- Is this your first time deploying Airbyte?: No
- OS Version / Instance: Kubernetes
- Memory / Disk: you can use something like 8GB
- Deployment: Kubernetes
- Airbyte Version: 0.39.32-alpha
- Source name/version: Postgres 0.4.30
- Destination name/version: Google Cloud Storage (GCS) 0.2.9
- Step: Sync
I try to increase the Worker resources that read my postgres Database like :
From what I understand there is some variables to set within the worker deployment like
I tried to set some values (512 Mi and 1GB) but my worker is still stuck with this for the
airbyte/source-postgres:0.4.30 container (for other container in the pod I guess it doesn’t impact on the performance)
Am I missing something ? Or doing something wrong ?
Thank for your jelp
Hey, could you verify if these values are reflecting back in the platform (GKE or EKS)?

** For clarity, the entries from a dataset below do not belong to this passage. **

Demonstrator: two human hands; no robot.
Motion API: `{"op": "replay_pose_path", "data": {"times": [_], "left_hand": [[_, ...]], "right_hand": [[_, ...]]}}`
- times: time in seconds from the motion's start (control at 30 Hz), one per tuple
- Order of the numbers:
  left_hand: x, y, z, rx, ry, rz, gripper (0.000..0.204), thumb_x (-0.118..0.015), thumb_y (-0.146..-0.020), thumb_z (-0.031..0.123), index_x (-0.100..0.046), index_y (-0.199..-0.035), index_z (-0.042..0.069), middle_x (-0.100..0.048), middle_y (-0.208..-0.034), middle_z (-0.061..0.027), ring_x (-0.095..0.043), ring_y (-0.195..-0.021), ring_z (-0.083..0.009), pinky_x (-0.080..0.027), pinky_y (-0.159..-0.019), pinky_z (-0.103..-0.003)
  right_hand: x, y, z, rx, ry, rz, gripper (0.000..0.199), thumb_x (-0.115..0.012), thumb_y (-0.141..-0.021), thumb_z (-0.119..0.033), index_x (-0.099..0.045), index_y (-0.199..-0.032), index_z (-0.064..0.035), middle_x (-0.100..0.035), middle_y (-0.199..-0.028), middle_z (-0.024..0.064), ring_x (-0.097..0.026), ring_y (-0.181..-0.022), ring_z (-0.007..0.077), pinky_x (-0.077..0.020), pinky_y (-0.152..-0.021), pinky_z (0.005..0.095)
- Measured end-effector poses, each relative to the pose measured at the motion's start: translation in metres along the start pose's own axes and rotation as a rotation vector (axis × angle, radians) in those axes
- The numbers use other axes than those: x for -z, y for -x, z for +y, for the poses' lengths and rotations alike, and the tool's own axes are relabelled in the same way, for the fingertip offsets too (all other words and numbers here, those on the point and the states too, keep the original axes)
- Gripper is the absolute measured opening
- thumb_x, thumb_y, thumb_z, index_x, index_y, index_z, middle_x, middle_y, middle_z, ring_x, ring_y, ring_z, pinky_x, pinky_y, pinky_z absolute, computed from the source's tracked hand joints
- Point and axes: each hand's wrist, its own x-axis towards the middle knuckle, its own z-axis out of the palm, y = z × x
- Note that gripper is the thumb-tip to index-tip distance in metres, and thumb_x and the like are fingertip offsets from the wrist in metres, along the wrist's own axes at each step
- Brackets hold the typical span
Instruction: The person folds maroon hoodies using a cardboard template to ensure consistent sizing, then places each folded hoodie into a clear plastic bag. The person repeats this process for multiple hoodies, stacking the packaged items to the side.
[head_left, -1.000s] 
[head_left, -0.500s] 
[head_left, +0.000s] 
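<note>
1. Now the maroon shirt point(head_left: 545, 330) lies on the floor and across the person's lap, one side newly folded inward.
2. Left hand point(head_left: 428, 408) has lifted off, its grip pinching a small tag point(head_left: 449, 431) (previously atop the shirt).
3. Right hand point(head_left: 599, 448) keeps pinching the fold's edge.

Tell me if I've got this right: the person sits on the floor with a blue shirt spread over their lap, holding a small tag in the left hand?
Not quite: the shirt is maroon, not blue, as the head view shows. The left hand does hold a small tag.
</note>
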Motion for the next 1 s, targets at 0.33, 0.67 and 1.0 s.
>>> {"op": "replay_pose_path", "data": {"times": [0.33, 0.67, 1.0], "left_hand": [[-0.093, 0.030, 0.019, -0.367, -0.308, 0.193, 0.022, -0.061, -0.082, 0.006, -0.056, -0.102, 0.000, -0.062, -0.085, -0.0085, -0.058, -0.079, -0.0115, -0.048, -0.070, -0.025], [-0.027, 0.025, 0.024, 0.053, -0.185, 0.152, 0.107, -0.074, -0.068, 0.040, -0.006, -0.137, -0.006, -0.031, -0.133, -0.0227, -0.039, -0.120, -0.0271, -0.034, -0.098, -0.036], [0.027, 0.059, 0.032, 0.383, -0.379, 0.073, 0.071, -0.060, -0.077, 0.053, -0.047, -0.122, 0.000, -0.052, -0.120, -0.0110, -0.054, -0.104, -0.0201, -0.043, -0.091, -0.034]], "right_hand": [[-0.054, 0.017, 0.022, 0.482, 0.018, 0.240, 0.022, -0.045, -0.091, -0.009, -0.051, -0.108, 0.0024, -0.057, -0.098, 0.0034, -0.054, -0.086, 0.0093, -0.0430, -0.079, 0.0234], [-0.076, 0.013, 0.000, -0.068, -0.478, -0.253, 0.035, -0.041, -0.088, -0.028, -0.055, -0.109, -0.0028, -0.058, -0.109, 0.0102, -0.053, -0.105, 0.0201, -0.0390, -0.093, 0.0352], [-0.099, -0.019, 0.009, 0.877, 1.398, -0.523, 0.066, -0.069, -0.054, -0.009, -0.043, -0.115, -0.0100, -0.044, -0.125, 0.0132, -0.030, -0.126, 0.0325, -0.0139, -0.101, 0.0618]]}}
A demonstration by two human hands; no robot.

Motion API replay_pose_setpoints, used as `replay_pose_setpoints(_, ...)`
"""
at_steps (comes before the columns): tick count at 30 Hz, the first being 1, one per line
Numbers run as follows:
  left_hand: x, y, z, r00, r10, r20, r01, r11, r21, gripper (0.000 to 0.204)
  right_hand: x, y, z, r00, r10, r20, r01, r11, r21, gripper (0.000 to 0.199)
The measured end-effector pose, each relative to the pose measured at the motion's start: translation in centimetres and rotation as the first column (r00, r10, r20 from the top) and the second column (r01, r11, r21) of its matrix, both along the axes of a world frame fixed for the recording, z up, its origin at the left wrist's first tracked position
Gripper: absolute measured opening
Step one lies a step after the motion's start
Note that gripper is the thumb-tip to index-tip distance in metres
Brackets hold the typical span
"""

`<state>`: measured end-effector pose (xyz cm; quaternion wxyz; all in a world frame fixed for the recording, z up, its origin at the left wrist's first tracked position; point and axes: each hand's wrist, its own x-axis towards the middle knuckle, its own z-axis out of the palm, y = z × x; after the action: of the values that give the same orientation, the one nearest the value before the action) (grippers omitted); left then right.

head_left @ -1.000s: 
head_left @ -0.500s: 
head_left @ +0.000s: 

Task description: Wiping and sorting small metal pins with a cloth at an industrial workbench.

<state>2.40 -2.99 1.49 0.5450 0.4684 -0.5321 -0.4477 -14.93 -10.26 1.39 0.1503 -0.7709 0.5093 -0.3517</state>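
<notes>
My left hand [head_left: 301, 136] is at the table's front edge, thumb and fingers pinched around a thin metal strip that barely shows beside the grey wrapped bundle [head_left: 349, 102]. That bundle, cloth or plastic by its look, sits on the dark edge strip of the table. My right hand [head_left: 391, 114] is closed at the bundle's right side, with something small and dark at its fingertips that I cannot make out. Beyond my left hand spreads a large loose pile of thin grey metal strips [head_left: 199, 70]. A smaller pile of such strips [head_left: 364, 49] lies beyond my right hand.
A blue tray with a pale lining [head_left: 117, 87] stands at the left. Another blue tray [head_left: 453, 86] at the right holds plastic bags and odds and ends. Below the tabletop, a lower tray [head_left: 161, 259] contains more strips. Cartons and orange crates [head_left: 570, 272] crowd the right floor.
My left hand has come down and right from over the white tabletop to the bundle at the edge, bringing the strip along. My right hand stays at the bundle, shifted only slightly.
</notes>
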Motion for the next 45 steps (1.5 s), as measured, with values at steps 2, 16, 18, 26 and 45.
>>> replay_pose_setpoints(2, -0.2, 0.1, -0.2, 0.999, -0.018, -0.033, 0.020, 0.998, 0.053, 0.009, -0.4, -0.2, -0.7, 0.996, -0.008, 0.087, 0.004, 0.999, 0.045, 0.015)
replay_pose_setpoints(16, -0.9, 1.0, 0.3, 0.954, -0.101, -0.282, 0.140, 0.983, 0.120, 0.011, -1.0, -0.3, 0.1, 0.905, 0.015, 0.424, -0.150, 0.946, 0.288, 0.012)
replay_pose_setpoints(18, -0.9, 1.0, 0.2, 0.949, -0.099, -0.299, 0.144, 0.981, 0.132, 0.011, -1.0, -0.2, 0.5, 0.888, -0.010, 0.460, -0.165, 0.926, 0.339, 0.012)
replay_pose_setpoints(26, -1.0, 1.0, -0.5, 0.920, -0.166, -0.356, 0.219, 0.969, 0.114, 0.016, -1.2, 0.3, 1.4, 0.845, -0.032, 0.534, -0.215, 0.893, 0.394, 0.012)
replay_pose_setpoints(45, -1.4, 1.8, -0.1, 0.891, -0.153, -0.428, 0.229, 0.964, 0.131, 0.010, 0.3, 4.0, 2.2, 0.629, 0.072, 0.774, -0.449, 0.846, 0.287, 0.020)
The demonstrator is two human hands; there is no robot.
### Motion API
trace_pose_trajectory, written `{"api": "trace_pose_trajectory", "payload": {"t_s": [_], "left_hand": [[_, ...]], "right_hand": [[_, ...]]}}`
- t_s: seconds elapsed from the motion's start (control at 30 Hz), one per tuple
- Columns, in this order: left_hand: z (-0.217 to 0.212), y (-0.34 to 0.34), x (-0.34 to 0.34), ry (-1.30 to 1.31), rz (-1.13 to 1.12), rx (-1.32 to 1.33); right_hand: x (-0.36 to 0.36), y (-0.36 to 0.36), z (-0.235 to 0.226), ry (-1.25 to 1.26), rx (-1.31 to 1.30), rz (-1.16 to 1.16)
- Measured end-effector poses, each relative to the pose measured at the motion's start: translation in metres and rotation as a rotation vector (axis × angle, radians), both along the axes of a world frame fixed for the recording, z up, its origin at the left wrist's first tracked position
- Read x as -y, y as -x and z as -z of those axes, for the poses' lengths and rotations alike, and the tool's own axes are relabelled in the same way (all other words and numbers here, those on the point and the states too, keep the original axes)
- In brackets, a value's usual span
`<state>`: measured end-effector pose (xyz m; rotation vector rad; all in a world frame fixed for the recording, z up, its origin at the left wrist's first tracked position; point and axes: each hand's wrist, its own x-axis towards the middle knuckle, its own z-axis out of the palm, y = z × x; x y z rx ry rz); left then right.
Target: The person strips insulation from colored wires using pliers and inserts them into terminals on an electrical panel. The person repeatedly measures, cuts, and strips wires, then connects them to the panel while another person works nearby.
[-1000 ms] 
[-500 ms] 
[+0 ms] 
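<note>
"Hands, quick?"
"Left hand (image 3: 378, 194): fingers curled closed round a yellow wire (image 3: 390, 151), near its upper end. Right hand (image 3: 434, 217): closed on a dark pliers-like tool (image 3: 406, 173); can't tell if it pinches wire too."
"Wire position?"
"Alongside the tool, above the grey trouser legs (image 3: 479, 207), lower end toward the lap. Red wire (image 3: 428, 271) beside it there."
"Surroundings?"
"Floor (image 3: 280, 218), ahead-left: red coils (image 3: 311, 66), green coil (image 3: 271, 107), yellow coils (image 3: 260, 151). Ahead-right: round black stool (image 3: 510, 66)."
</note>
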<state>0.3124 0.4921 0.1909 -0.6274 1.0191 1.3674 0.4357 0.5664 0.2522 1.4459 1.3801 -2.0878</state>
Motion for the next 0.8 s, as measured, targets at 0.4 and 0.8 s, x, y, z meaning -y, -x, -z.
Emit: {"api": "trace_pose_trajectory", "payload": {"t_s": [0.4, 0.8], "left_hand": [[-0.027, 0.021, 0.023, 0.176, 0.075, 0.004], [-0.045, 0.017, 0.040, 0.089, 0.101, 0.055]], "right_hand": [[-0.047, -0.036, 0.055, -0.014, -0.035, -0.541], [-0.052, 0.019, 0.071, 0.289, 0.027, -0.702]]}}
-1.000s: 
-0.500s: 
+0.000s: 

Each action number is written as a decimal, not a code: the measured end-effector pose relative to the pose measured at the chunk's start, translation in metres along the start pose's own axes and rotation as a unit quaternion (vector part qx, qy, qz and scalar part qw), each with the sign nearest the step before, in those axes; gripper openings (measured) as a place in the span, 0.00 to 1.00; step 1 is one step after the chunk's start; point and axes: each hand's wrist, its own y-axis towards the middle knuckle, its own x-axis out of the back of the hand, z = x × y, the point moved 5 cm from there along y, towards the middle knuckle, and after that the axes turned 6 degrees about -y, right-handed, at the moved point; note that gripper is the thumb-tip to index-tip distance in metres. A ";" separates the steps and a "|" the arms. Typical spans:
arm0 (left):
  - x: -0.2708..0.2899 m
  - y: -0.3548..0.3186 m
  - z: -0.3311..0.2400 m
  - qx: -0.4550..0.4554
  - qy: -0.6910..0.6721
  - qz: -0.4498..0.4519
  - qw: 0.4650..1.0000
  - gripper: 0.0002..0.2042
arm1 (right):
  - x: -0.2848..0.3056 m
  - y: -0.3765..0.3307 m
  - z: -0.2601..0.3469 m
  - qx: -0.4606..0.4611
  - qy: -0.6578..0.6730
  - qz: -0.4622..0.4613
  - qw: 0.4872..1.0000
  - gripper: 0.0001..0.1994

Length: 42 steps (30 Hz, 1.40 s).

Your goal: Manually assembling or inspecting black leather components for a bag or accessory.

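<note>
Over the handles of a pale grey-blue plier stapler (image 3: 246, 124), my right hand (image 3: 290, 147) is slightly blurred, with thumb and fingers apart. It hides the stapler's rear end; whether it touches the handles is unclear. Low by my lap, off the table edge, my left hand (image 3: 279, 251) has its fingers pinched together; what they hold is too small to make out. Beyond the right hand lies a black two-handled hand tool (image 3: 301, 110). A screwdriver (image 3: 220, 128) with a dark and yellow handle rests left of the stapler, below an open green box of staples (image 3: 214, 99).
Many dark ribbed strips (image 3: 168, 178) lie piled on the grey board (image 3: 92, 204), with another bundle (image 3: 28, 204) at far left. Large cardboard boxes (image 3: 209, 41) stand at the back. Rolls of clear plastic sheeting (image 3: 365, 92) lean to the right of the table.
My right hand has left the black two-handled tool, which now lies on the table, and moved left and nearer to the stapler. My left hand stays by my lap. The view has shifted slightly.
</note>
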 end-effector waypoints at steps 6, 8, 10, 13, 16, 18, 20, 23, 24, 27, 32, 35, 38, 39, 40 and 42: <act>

Ideally, those values should set the limit.
Also is there any error you see or can you explain your usecase?
Here is my configuration in the helm chart :
- name: JOB_MAIN_CONTAINER_CPU_REQUEST
- name: JOB_MAIN_CONTAINER_CPU_LIMIT
- name: JOB_MAIN_CONTAINER_MEMORY_REQUEST
- name: JOB_MAIN_CONTAINER_MEMORY_LIMIT
When I check the resources used by the pod in GKE I see
airbyte | source-hubspot-read-8-0-dyiam | main | 51.7 MiB
So maybe my question is more how can I speed up my job to reduce the processing time ?
I have way more memory available for the job (and same story for the CPU)
Hey got it if you think memory or the CPU is the bottleneck i.e you can know them in 2 ways
- Could you check in the GKE/EKS dashboard on how much these pods are consuming
- Remove LIMITs for both and see if the process is speeding up
I will do this on monday.
But the thing is even with my local docker-compose airbyte, memory and CPU used are very low
CONTAINER ID NAME CPU % MEM USAGE / LIMIT MEM % NET I/O BLOCK I/O PIDS
51b3b81ad382 source-hubspot-read-67-0-upoyu 6.66% 32.79MiB / 7.667GiB 0.42% 0B / 0B 0B / 3.45MB 2
We can see that there is like 7.6 GB of RAM available but airbyte is using only 30MB …
yeah then we should get into hubspot logs and try to understand what is that causing the slowness.